Ok guys I'm looking into getting a scroll saw. My local sears has a craftsman and home depot has a ryobi. If I'm correct the price and specs are the same. Here's my question.... Which if either are American made and which is the better piece of equipment? Both 16" neck variable speed


----------



## CharleyL (Feb 28, 2009)

That depends on the quality work that you are looking for. Both of these 16" saws vibrate too much to get the results that I want when I'm trying to do intarsia or other similar work. One of the larger saws like the DeWalt will do much better work with almost no vibration. It all depends on what you are trying to do with it. Be sure to test it before buying.

Charley


----------



## Big Steve (Feb 12, 2012)

The other great forum I participate in will have plenty of valuable feedback... Scroll Saw Woodworking & Crafts Message Board


----------



## WildcatYukon (Apr 29, 2009)

I believe that Ryobi is now making tools for Craftsman.

They are both made overseas.


----------



## Dmeadows (Jun 28, 2011)

bkortz said:


> I believe that Ryobi is now making tools for Craftsman.
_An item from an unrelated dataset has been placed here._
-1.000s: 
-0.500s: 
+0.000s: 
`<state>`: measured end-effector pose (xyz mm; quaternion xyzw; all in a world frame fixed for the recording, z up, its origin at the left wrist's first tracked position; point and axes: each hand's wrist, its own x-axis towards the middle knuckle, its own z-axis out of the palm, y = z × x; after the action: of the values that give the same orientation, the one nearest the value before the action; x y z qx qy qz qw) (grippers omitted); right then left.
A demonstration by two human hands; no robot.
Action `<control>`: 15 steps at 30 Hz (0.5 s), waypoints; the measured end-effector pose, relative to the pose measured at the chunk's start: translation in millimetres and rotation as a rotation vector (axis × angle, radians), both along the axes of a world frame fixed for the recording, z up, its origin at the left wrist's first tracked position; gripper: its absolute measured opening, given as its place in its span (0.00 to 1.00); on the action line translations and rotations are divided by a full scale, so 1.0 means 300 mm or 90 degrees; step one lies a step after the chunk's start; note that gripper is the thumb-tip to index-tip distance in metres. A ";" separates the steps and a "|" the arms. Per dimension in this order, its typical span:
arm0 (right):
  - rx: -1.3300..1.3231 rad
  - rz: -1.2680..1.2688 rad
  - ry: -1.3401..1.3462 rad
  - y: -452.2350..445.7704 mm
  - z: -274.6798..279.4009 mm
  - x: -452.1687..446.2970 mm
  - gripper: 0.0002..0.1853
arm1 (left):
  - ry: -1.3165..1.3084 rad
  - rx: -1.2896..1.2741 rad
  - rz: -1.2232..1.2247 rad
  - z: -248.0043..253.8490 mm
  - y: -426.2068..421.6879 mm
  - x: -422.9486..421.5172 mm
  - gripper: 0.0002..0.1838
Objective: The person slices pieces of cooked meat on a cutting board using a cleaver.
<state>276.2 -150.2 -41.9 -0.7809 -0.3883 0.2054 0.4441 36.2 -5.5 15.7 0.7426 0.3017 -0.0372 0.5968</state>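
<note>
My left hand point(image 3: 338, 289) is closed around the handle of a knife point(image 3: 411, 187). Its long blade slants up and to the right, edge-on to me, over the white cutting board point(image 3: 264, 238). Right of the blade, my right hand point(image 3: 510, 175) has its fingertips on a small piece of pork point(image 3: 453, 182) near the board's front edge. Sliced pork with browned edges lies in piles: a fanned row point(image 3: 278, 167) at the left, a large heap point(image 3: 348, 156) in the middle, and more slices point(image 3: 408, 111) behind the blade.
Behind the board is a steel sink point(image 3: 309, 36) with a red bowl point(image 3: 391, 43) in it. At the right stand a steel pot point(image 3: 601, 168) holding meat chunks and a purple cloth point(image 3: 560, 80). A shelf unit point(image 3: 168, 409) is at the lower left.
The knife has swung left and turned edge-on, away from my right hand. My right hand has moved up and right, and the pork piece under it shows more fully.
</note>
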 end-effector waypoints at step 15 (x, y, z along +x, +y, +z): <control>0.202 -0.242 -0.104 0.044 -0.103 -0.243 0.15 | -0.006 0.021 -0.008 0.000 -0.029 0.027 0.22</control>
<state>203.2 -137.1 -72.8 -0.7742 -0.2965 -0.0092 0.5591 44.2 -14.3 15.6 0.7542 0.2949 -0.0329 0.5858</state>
10 Years ago and back, yes! Today? Not so much, if at all!


----------



## mgmine (Jan 16, 2012)

Before you buy a new one check Craigs list you should be able to get one at least 50% off.


----------



## JOAT (Apr 9, 2010)

CharleyL said:


> That depends on the quality work that you are looking for. Both of these 16" saws vibrate too much to get the results that I want when I'm trying to do intarsia or other similar work. One of the larger saws like the DeWalt will do much better work with almost no vibration. It all depends on what you are trying to do with it. Be sure to test it before buying.
> 
> Charley


Oh, I don't know. I have a Craftsman that I got years ago. $35 new in the box, 16" variable speed, asked if the price was right and they said yes, so walked out the door with one. Hehehe A couple of days later they had similar models priced at about $175. Anyway, I've got the thing well bolted down, and it works just fine. It does tend to make my whole shop 'hum' a bit, 8X12 on blocks, but plenty accurate enough for me. Of course, my standards aren't that high either.


----------



## eaeopc (Nov 11, 2008)

Don't overlook Porter Cable 16"


----------



## papawd (Jan 5, 2011)

I have a Craftsman 16" and it is o.k. after using a few others if I sell this one there will be a new Dewalt or something better in the shop


----------



## Knothead47 (Feb 10, 2010)

Craftsman will change a couple of things so all parts won't interchange with the OEM item. Learned this many years ago. Also, Sears will only keep a supply of parts needed for a few years. Our local Sears store closed this summer. Others have mentioned going with another brand or Craigslist- might be worthwhile.


----------



## L Town Graphics (May 24, 2012)

papawd said:


> I have a Craftsman 16" and it is o.k. after using a few others if I sell this one there will be a new Dewalt or something better in the shop


That's my issue, say what you will but I won't pay $500 for one. Both the craftsman and ryobi I can but locally new for $120. If scrolling was something I was into already and there was a real need for one then I would b more apt to buy something better. I'm looking to do cut out letters and silhouettes with one that's about it


----------



## steve01 (Feb 6, 2012)

If you are looking at craftsman tools here is a list that may help you decide what you want / like. Look at the part numbers and then look at the list and see who made it.


----------



## JOAT (Apr 9, 2010)

L Town Graphics said:


> I'm looking to do cut out letters and silhouettes with one that's about it


I'd opt for the scrollsaw for letters, unless they're really large, and in that case I'd use a sabre saw. I do all my sillhouettes with sabre saw - of course they are also not really small either.


----------



## Tagwatts (Apr 11, 2012)

I purchased the Ryobi a while back. I rebuilt the Stand that came with it. After bolting it down snuggly all of the viberation was gone


----------



## TenGees (Sep 12, 2012)

I was recently shopping around for a scroll saw and I noticed that Mastercraft, Ryobi, Skill and several others all seem to be the same saw except for the colours. Whether they are built to different specs... I don't know but they sure look like they're coming out of the same factory.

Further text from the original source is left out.